Work task
Whenever the word "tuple" turns up in a line below, that line should be copied.

Data for review
◆ ◆ ◆ ◆ ◆

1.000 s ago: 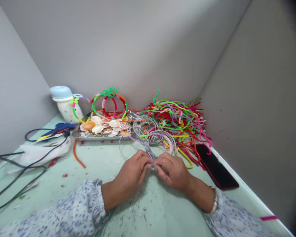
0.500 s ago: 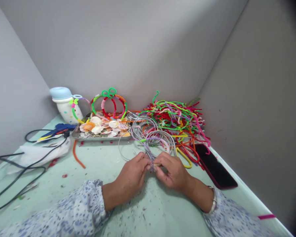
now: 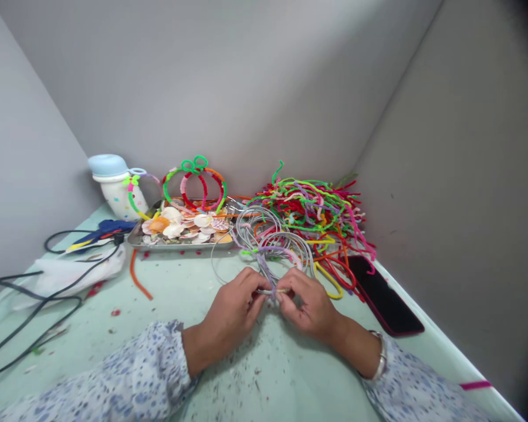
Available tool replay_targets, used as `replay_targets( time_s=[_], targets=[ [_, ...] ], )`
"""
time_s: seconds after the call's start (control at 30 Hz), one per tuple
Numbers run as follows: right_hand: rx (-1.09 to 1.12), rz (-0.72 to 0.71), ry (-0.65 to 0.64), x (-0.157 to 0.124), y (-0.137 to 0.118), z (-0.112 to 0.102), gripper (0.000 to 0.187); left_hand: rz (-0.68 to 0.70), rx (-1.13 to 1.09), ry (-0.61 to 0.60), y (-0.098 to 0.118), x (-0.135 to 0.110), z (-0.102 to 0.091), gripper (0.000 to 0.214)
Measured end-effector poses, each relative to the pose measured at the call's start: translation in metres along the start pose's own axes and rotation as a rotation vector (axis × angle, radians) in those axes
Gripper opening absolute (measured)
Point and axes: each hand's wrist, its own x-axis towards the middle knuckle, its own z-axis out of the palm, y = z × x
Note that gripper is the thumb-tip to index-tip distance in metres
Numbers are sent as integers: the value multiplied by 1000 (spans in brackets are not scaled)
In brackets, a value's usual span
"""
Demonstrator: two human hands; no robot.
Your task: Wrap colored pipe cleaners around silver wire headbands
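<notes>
Both hands meet at the near side of a loose coil of grey wire (image 3: 286, 237). My left hand (image 3: 233, 308) pinches a short stretch of the wire from the left, thumb against index finger. Opposite it, my right hand (image 3: 310, 305) is closed on the same stretch, where a thin pale-tan piece shows at the fingertips. Between the fingertips a purple pipe cleaner (image 3: 266, 266) crosses the wire, its upper part running up towards the coil. Its wrapping around the wire is too small to make out fully.
Behind the coil lies a heap of coloured pipe cleaners (image 3: 308, 202). A metal tray (image 3: 185, 247) holds shells, with pipe-cleaner hoops (image 3: 205, 190) standing over it. A phone (image 3: 387, 296) lies right; a bottle (image 3: 118, 190), pliers (image 3: 103, 230) and black cable (image 3: 26, 316) are left.
My left fingertips have shifted slightly and opened up a little at the thumb, showing more of the wire and purple pipe cleaner. The right hand has hardly moved.
</notes>
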Motion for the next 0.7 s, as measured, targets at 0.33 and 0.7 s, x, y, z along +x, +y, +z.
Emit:
replay_targets(
  time_s=[0.33,0.7],
  targets=[
    [11,2,18,1,-3,0,7,30,-7,31,0,2,0,15],
    [-80,36,329,6,-6,-4,9,-32,-34,217,11,0,-5,19]
  ],
)
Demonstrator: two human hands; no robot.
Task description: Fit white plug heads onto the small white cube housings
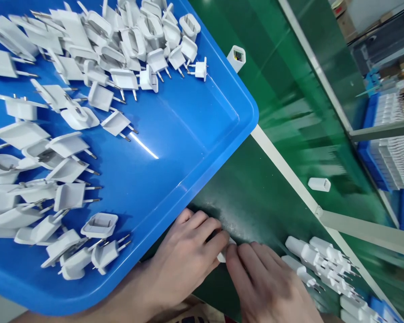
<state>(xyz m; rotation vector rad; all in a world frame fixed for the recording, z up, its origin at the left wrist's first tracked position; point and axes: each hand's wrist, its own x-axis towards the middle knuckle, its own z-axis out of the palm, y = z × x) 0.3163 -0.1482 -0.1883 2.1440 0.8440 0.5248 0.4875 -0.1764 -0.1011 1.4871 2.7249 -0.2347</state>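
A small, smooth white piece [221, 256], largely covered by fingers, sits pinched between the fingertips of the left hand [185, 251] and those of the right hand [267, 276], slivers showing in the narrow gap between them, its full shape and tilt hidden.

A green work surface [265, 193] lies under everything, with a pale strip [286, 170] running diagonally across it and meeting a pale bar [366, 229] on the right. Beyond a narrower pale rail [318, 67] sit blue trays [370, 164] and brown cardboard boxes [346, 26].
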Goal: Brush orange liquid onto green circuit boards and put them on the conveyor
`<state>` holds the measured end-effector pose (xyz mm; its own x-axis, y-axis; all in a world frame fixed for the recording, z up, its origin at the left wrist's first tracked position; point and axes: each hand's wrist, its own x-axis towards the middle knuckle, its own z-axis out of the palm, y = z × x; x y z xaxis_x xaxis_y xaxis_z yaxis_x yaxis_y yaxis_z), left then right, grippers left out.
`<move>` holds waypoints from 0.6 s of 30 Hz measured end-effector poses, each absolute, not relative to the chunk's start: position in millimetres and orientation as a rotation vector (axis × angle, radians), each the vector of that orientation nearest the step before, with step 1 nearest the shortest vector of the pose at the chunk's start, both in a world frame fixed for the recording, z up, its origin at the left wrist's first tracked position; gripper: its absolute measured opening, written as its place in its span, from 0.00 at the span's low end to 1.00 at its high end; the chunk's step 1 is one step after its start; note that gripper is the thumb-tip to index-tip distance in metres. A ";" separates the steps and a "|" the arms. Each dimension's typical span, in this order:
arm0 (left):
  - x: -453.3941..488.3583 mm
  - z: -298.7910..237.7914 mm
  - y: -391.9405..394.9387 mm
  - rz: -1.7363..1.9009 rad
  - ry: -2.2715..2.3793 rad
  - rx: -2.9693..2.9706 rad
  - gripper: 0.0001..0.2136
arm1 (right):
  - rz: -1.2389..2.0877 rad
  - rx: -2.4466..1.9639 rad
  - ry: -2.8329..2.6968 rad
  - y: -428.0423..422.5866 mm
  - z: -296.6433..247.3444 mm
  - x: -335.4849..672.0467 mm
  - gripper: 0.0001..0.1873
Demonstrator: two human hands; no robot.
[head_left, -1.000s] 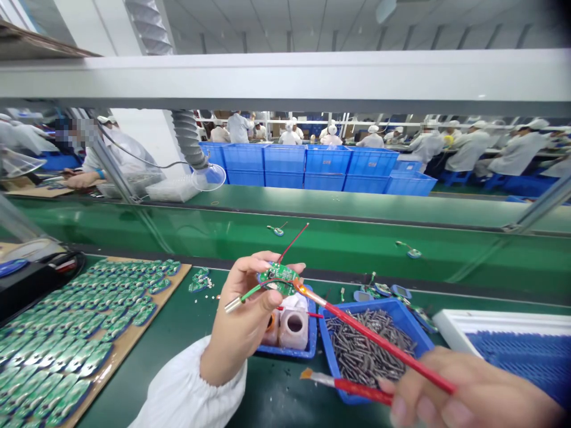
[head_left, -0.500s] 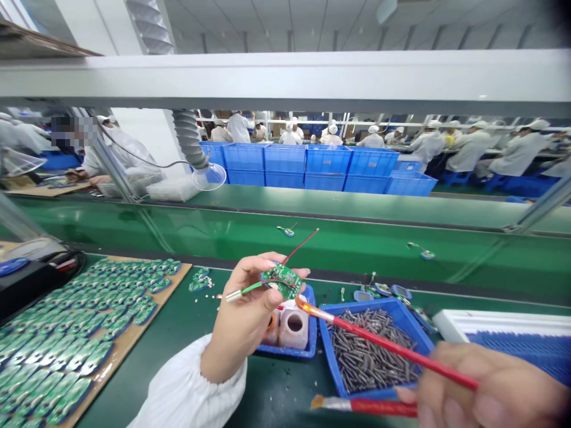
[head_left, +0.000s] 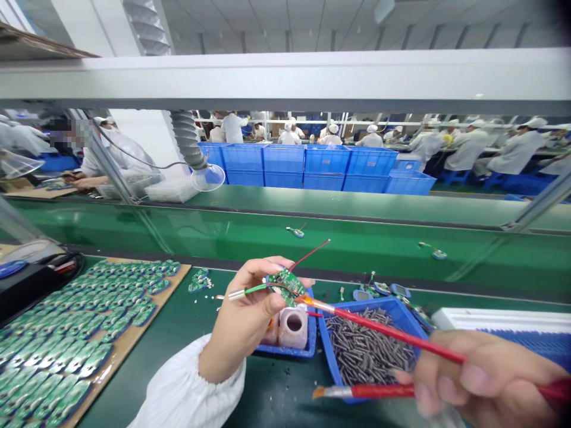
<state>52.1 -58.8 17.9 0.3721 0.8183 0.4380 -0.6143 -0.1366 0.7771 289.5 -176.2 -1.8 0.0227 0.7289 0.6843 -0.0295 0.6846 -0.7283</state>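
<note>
My left hand (head_left: 243, 321) pinches a small green circuit board (head_left: 286, 286) near the top of the view, with a red wire rising from it and a green wire leading to a metal-tipped sensor (head_left: 236, 295). My right hand (head_left: 482, 371) grips two red-handled brushes. The orange tip of the upper brush (head_left: 383, 327) touches the board's lower right edge. The lower brush (head_left: 370, 391) lies almost level, its tip free. Below the board sit pink containers (head_left: 293, 328) in a small blue tray (head_left: 313, 339).
A blue tray (head_left: 329, 356) of dark metal rods lies beneath my right hand. Rows of green boards cover a cardboard sheet (head_left: 129, 339) at left. Beyond, a green conveyor belt (head_left: 357, 255) carries small boards, and workers sit past stacked blue crates (head_left: 307, 166).
Both hands have shifted slightly right, and my right hand has risen. The upper brush tip has moved onto the board's edge. Boards on the conveyor have travelled right.
</note>
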 end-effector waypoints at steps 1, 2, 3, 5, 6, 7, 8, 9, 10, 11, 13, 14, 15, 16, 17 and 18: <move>51.9 18.0 -58.9 1.255 0.226 1.175 0.09 | 0.643 -0.664 -1.402 -175.8 -2.8 290.4 0.10; 51.7 18.1 -58.9 1.254 0.228 1.180 0.09 | 0.620 -0.680 -1.389 -175.2 -3.8 291.5 0.09; 51.5 18.0 -58.8 1.255 0.228 1.183 0.09 | 0.582 -0.668 -1.400 -174.3 -4.5 292.8 0.09; 51.5 17.4 -58.6 1.250 0.227 1.182 0.09 | 0.525 -0.607 -1.464 -171.7 -4.4 295.0 0.09; 51.7 16.9 -58.7 1.248 0.224 1.182 0.09 | 0.527 -0.580 -1.504 -170.4 -3.5 295.4 0.10; 52.0 16.3 -59.0 1.245 0.220 1.182 0.09 | 0.523 -0.561 -1.524 -169.2 -1.9 295.2 0.10; 52.2 15.7 -59.6 1.240 0.217 1.186 0.09 | 0.537 -0.554 -1.556 -168.4 -0.1 294.6 0.11; 52.3 15.2 -60.4 1.234 0.215 1.196 0.10 | 0.560 -0.558 -1.585 -168.2 1.6 293.8 0.11; 52.1 14.9 -61.3 1.231 0.218 1.209 0.10 | 0.576 -0.571 -1.593 -168.6 2.4 293.8 0.11; 51.5 14.8 -61.8 1.231 0.231 1.227 0.09 | 0.586 -0.589 -1.580 -169.7 1.9 295.2 0.11; 48.2 15.6 -60.5 1.216 0.286 1.275 0.08 | 0.624 -0.650 -1.516 -173.5 -5.3 304.9 0.10; 45.8 16.5 -57.6 1.186 0.321 1.299 0.08 | 0.639 -0.674 -1.473 -175.8 -12.2 313.7 0.09; 43.1 17.6 -52.7 1.139 0.364 1.323 0.08 | 0.642 -0.694 -1.417 -178.3 -21.1 324.5 0.08; 40.6 19.0 -45.3 1.075 0.417 1.351 0.08 | 0.685 -0.734 -1.385 -180.6 -31.2 336.4 0.07; 38.8 20.2 -35.2 0.997 0.485 1.394 0.09 | 0.664 -0.694 -1.348 -182.7 -41.8 347.9 0.09; 38.3 21.1 -22.5 0.916 0.563 1.445 0.11 | 0.668 -0.703 -1.318 -184.4 -52.0 357.7 0.08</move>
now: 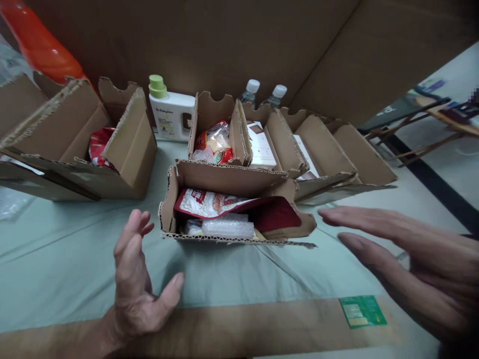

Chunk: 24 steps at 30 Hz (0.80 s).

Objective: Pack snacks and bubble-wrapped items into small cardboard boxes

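An open-topped cardboard box (232, 173) with wavy cut edges stands in front of me on the green cloth. Inside lie a dark red and white food pouch (209, 203) and a bubble-wrapped item (228, 228). My left hand (140, 279) is raised to the left of this box, fingers and thumb apart, holding nothing. On the right side, my right hand (404, 259) reaches in with fingers stretched out and thumb apart from them, near the box's right end but not touching it. Its palm is mostly turned away.
Behind stand a cardboard box (239, 132) with red snack packets, boxes with white cartons (260, 144), a white detergent bottle (174, 117) and two capped bottles (279, 94). At left are more boxes (138, 149). A cardboard strip with a green label (362, 311) edges the front.
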Available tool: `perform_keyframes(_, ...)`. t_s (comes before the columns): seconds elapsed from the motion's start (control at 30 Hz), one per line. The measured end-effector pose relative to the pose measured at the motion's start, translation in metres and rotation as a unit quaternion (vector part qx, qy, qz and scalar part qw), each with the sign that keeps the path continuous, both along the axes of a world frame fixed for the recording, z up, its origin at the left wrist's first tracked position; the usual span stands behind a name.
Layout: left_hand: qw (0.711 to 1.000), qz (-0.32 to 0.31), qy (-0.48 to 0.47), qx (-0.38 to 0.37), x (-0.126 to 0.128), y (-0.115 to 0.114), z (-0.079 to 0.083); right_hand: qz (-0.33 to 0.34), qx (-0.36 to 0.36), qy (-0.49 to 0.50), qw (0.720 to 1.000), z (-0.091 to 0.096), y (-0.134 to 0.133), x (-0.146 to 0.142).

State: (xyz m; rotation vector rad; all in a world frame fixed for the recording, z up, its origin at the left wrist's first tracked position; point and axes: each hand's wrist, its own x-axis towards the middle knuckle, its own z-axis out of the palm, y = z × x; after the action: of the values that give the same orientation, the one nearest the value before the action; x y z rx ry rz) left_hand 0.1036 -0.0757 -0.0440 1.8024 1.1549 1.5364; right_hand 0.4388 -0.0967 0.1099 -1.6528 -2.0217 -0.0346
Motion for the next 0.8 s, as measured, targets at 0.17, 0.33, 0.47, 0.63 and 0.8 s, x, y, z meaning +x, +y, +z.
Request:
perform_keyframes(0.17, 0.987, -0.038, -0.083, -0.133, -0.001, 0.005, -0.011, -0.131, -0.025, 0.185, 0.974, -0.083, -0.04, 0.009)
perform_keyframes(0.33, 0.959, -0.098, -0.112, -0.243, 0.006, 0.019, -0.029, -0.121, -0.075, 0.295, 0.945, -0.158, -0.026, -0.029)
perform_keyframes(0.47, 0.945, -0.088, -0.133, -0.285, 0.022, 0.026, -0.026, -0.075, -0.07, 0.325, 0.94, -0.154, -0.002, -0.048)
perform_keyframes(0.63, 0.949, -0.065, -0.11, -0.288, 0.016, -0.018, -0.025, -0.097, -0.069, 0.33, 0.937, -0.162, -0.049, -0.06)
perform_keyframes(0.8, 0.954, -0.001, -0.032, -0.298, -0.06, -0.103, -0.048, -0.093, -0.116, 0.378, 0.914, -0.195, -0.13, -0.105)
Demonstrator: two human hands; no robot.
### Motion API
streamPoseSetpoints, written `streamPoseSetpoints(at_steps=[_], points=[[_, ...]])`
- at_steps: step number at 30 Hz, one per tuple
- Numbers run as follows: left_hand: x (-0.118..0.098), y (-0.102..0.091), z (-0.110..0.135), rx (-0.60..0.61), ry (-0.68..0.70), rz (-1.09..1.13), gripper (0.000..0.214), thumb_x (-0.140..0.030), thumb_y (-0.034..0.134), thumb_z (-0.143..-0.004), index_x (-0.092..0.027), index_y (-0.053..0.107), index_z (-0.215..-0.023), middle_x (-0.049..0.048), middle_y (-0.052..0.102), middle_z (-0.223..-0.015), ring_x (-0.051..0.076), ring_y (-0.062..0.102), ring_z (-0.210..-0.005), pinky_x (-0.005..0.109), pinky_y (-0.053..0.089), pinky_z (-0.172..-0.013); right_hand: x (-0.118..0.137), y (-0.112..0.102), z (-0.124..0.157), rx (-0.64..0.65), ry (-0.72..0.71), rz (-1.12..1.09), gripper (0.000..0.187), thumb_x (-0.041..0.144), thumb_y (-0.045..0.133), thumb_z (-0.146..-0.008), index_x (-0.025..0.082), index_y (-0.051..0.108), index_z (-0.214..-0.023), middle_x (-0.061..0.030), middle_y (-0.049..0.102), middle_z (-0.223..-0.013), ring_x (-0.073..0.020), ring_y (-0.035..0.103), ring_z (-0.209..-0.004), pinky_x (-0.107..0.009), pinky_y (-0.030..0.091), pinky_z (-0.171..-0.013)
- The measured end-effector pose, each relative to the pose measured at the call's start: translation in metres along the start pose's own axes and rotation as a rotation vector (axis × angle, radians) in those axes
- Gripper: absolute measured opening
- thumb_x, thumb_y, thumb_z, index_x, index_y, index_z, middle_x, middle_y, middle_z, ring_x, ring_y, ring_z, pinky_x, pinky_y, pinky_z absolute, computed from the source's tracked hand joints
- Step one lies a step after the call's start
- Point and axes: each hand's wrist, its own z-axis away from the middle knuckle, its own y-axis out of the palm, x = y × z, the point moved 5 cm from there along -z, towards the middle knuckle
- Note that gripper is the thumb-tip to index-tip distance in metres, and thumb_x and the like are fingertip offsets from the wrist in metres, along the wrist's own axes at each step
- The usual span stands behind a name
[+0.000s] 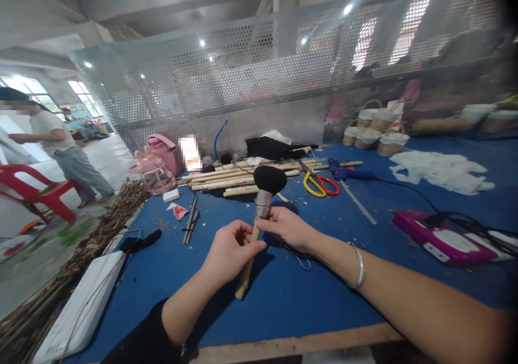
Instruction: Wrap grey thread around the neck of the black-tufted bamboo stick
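I hold a wooden stick [245, 277] upright over the blue table [307, 299]; it carries a black padded ball head [269, 179] with a grey wrapped neck. My left hand [229, 251] pinches the stick's middle with closed fingers. My right hand [286, 227], a silver bangle on its wrist, grips the stick just under the grey wrap.
Bamboo sticks [238, 178], yellow-and-red scissors [319, 184], a blue glue gun [348, 173] with cable, a pink box [441, 241], white plastic bags [441, 170], small baskets [376, 132], a pink jug [156, 174] lie on the table. Twigs [81, 256] are piled left. A person [60, 148] stands far left by a red chair [36, 191].
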Motion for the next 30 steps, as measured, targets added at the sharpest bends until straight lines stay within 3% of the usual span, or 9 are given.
streamPoseSetpoints(at_steps=[3, 8, 12, 14, 20, 24, 30], points=[[0.001, 0.0, 0.0, 0.036, -0.039, 0.069, 0.03, -0.037, 0.069, -0.066, -0.012, 0.06, -0.08, 0.0001, 0.057, -0.066, 0.01, 0.048, -0.059, 0.021, 0.037, -0.056, 0.003, -0.002, 0.0, -0.001, -0.005, 0.01, 0.035, 0.04, 0.074, -0.061, 0.013, 0.055, -0.071, 0.0059, 0.045, -0.052, -0.0048, 0.033, -0.046, -0.021, 0.021, -0.044], [0.005, 0.004, -0.005, 0.196, -0.089, 0.283, 0.039, -0.045, 0.066, -0.069, -0.011, 0.061, -0.086, 0.0025, 0.058, -0.066, 0.011, 0.051, -0.058, 0.024, 0.038, -0.057, -0.001, -0.005, -0.001, -0.005, 0.034, 0.014, 0.04, 0.046, 0.072, -0.061, 0.013, 0.053, -0.076, 0.0105, 0.035, -0.043, -0.0027, 0.021, -0.038, -0.021, 0.012, -0.039], [0.01, 0.009, -0.004, 0.293, -0.2, 0.415, 0.042, -0.049, 0.067, -0.065, -0.012, 0.058, -0.082, 0.0042, 0.06, -0.075, 0.012, 0.056, -0.062, 0.025, 0.041, -0.061, -0.011, -0.002, -0.002, 0.022, 0.071, -0.008, 0.043, 0.05, 0.069, -0.064, 0.014, 0.051, -0.078, 0.0109, 0.034, -0.042, -0.0024, 0.018, -0.035, -0.022, 0.008, -0.036], [0.012, 0.01, -0.003, 0.281, -0.227, 0.371, 0.04, -0.05, 0.064, -0.066, -0.013, 0.055, -0.079, 0.0029, 0.059, -0.071, 0.011, 0.054, -0.058, 0.024, 0.04, -0.057, -0.014, 0.0, -0.003, 0.007, 0.069, -0.014, 0.043, 0.049, 0.07, -0.063, 0.014, 0.049, -0.076, 0.0105, 0.034, -0.043, -0.0024, 0.019, -0.036, -0.022, 0.008, -0.036], [0.004, 0.0, -0.001, -0.025, -0.01, -0.043, 0.029, -0.039, 0.069, -0.062, -0.016, 0.056, -0.073, -0.0049, 0.049, -0.058, 0.008, 0.042, -0.053, 0.021, 0.033, -0.05, -0.015, 0.0, -0.004, -0.048, 0.085, -0.009, 0.042, 0.047, 0.072, -0.062, 0.015, 0.048, -0.076, 0.0107, 0.035, -0.045, -0.002, 0.019, -0.035, -0.021, 0.008, -0.035], [0.007, 0.0, -0.002, 0.03, -0.037, 0.04, 0.028, -0.039, 0.068, -0.064, -0.014, 0.058, -0.073, -0.0048, 0.048, -0.057, 0.008, 0.04, -0.051, 0.021, 0.032, -0.049, -0.013, -0.003, -0.003, -0.02, 0.057, 0.013, 0.039, 0.047, 0.07, -0.065, 0.015, 0.049, -0.077, 0.0115, 0.03, -0.043, -0.0025, 0.017, -0.035, -0.02, 0.009, -0.035], [0.008, 0.007, -0.003, 0.24, -0.095, 0.277, 0.037, -0.045, 0.066, -0.068, -0.011, 0.062, -0.082, 0.0015, 0.057, -0.065, 0.008, 0.047, -0.053, 0.022, 0.036, -0.053, -0.017, -0.006, -0.003, 0.063, 0.062, -0.047, 0.041, 0.047, 0.067, -0.068, 0.014, 0.055, -0.089, 0.011, 0.03, -0.042, -0.003, 0.015, -0.035, -0.02, 0.007, -0.034]])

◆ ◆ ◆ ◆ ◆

Answer for the task
time_s: seconds after the call's start (control at 30 Hz), one per tuple
- at_steps: step number at 30 Hz, one per tuple

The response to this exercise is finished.